Below are lines of data. Give the number of them that contain the string "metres", and nothing else.

*Excerpts from a dataset:*

################

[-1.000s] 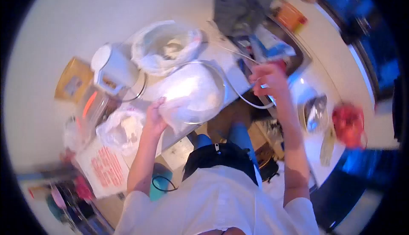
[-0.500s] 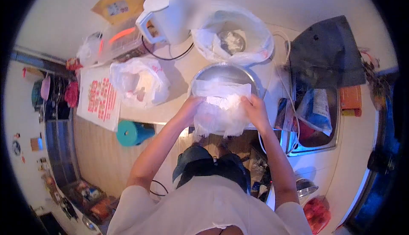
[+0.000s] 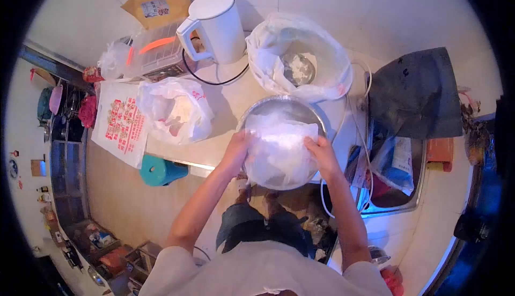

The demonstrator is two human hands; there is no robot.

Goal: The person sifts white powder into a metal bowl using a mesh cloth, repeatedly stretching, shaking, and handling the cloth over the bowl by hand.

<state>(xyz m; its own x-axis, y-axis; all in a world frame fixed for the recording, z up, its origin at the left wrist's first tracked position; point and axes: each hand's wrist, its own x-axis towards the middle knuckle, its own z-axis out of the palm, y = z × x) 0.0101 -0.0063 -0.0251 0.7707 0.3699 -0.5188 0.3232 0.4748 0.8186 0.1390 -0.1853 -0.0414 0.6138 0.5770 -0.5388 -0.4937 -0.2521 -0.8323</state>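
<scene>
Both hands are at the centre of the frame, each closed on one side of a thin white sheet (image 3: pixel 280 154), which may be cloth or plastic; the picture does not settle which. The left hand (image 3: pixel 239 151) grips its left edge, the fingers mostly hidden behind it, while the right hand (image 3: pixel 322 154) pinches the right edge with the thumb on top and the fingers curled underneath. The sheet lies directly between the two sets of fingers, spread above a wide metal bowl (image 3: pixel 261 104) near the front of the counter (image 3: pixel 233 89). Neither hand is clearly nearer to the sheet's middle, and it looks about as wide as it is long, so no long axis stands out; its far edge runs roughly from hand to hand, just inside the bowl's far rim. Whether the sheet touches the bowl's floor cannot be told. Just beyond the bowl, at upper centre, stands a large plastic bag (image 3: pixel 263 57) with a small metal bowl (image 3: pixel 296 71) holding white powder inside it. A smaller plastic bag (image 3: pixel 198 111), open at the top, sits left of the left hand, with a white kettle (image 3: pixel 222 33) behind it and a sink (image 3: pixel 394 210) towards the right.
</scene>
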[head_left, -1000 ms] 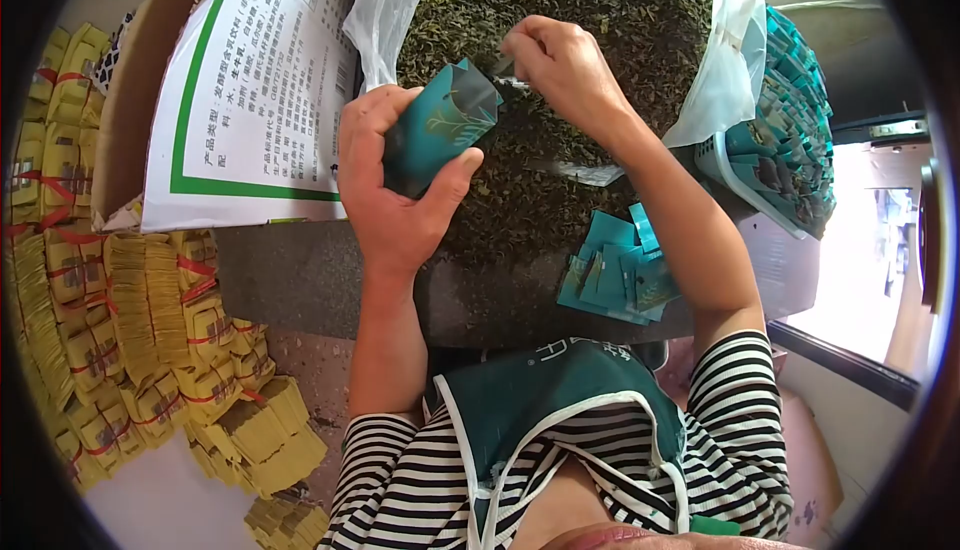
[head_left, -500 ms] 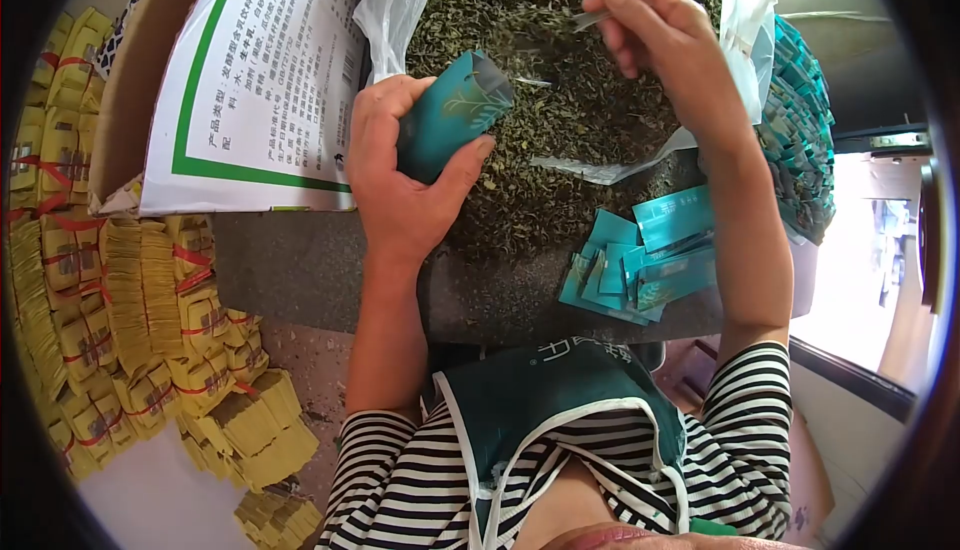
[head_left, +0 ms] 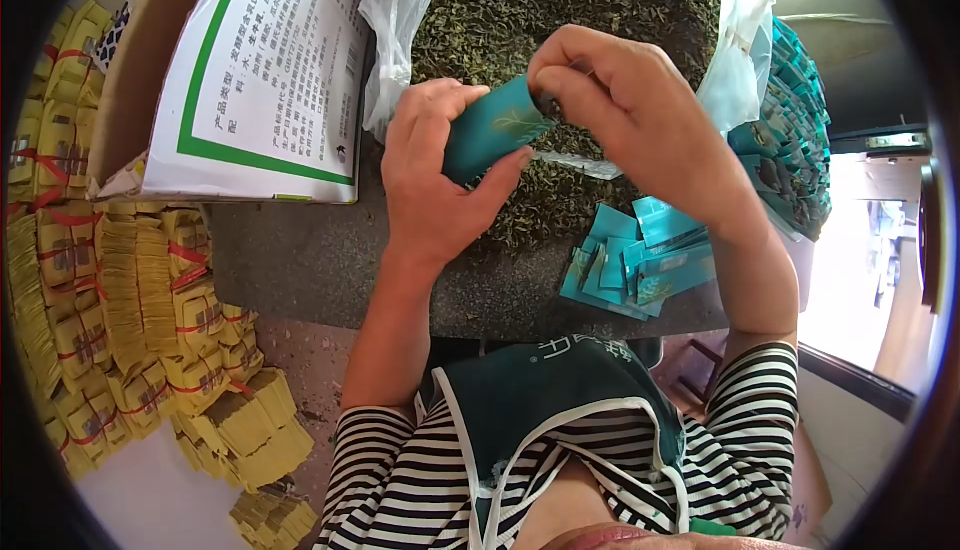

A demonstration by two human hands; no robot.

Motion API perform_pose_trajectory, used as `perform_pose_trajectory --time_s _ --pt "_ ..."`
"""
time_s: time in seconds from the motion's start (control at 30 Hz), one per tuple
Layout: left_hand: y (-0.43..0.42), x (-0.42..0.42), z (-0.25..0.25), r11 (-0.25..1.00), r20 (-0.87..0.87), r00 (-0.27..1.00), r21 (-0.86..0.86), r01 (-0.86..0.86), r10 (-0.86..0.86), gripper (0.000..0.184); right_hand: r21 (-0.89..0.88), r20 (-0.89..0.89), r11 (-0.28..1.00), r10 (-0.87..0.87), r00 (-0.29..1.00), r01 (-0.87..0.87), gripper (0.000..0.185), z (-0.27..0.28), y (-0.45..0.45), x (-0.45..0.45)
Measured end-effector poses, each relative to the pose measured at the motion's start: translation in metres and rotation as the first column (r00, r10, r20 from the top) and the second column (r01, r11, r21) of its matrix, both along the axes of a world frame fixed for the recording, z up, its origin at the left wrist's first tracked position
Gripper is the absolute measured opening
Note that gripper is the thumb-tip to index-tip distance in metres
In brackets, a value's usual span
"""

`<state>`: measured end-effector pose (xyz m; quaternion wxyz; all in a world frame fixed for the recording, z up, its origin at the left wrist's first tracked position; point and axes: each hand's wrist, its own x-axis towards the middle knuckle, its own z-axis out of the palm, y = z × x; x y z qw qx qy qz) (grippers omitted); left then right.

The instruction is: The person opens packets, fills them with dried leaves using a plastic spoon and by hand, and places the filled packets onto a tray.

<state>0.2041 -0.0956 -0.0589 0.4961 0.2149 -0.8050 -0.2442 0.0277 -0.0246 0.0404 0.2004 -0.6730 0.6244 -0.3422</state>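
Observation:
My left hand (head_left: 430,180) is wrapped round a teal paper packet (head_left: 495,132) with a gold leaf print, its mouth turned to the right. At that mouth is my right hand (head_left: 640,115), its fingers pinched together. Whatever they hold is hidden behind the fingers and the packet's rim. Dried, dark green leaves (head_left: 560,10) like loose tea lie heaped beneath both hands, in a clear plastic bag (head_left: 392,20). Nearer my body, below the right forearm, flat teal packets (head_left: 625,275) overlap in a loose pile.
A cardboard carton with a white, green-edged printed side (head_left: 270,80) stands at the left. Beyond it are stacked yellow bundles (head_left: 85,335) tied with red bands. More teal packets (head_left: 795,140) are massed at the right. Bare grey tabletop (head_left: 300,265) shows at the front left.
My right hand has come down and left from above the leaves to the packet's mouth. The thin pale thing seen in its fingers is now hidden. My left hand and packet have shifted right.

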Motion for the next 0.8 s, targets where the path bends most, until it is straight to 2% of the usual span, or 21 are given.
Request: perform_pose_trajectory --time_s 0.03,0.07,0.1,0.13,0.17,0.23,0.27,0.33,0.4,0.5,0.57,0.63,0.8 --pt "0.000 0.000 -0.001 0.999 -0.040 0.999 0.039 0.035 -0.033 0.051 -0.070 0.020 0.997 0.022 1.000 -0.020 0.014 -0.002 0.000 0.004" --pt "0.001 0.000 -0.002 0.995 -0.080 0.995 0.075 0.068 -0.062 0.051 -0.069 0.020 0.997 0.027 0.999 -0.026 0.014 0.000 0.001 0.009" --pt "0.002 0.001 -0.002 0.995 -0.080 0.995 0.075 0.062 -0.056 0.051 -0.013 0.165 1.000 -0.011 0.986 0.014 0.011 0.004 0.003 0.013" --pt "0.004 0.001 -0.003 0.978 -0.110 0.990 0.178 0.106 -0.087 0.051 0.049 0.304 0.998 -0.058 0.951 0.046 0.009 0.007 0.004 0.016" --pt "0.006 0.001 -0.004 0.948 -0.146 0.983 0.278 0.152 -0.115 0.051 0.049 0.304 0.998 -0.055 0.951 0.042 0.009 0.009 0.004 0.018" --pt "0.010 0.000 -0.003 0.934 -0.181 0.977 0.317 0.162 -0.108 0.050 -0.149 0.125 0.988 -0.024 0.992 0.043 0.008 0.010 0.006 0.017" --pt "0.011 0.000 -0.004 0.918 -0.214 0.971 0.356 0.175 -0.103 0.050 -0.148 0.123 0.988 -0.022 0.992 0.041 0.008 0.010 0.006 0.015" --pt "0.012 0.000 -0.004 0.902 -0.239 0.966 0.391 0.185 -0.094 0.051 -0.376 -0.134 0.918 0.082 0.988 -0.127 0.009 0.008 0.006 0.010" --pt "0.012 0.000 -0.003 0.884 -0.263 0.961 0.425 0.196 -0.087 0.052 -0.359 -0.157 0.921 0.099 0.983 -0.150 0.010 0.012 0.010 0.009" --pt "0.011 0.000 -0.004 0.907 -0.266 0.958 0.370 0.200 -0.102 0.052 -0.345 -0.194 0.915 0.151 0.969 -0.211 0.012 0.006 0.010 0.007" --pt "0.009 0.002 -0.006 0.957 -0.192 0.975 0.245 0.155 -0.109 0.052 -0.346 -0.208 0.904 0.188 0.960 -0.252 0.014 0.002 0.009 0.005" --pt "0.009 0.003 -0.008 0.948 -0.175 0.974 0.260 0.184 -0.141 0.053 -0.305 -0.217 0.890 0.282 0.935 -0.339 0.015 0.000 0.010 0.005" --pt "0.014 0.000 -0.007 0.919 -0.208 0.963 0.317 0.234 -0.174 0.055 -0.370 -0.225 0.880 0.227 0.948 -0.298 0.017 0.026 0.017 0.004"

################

*Completed exercise:*
2